For the sake of illustration, let us interpret $A,B,C,D$ in our previous example as persons. Let's assume that $\{A,C\}$, $\{C,B\}$, $\{B,D\}$, and $\{D,A\}$ are pairs of friends, which tend to have similar voting preferences. For simplicity, we assume that the preferences are the same across all pairs and that $\phi_c =1$ for all other cliques.
clique_index = 0
print(markov_model.factors[clique_index])

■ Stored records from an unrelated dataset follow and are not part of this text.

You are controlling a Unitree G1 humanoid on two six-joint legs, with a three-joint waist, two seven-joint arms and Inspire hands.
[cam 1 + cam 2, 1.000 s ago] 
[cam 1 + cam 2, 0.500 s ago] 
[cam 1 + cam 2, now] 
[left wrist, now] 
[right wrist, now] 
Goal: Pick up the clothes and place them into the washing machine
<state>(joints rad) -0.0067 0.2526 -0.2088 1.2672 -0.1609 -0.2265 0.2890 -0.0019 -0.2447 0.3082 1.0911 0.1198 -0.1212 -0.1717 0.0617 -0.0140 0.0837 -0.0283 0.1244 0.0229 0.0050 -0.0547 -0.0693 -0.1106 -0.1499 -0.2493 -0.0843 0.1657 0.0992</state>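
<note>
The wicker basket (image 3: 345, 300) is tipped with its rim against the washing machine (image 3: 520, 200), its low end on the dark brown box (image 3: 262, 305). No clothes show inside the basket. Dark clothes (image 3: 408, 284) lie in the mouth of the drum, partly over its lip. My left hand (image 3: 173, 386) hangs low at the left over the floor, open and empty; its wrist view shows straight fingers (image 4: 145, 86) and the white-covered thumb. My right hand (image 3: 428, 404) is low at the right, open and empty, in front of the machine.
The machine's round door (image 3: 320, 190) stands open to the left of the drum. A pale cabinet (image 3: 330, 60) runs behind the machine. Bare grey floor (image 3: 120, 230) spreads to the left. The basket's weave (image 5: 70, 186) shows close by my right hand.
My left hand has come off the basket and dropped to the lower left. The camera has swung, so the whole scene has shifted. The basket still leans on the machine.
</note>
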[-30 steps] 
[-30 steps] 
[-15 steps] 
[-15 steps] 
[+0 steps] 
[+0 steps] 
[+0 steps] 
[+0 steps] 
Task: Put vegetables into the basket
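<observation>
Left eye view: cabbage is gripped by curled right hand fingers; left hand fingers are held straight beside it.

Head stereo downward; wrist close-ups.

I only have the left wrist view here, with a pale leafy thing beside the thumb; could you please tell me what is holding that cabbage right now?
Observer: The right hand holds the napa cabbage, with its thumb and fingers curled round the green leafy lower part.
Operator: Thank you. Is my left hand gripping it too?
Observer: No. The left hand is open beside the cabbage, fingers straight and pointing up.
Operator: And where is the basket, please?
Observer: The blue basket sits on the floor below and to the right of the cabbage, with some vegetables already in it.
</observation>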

print(markov_model.get_partition_function())
+------+------+------------+ | A | C | phi(A,C) | +======+======+============+ | A(0) | C(0) | 5.0000 | +------+------+------------+ | A(0) | C(1) | 1.0000 | +------+------+------------+ | A(1) | C(0) | 1.0000 | +------+------+------------+ | A(1) | C(1) | 10.0000 | +------+------+------------+ 11327.0
For illustration, let us perform (approximate) inference on our Markov random field using Belief propagation / sum–product message passing.
from pgmpy.inference import BeliefPropagation
evidence = {"B": 1} # try {"D": 1} and {"D": 1, "C": 0}
markov_model.latents = markov_model.nodes - set(evidence.keys())
voting_infer = BeliefPropagation(markov_model)
print(voting_infer.query(["A"], evidence=evidence))
utils.render(markov_model)
+------+----------+ | A | phi(A) | +======+==========+ | A(0) | 0.0216 | +------+----------+ | A(1) | 0.9784 | +------+----------+
Finally, note that also Markov random fields do not always offer perfect maps, where every conditional independence property of a distribution is reflected in the graph. For instance, the distribution given by a collider, $A\perp B$ and $A\not\perp B |C$, has no corresponding undirected graph (over the same variables) that is a perfect map.
utils.render(BayesianNetwork([("A", "C"), ("B", "C")], latents={"A", "B"}))
Undirected Graphical Models / Markov Random Fields:
$+$ can be applied to problems without directionality of the associated variable dependencies.
$+$ directly encode conditional independence structure.
$-$ expressing the joint requires to find cliques and compute the normalization constant $Z$ (often requires approximations).
$-$ interpreting undirected models and generating data is typically harder than for Bayesian models.
Directed Graphical Models / Bayesian Networks:
$+$ directly encode a facorization of the joint.
$-$ analyzing conditional independence requires to consider d-separation.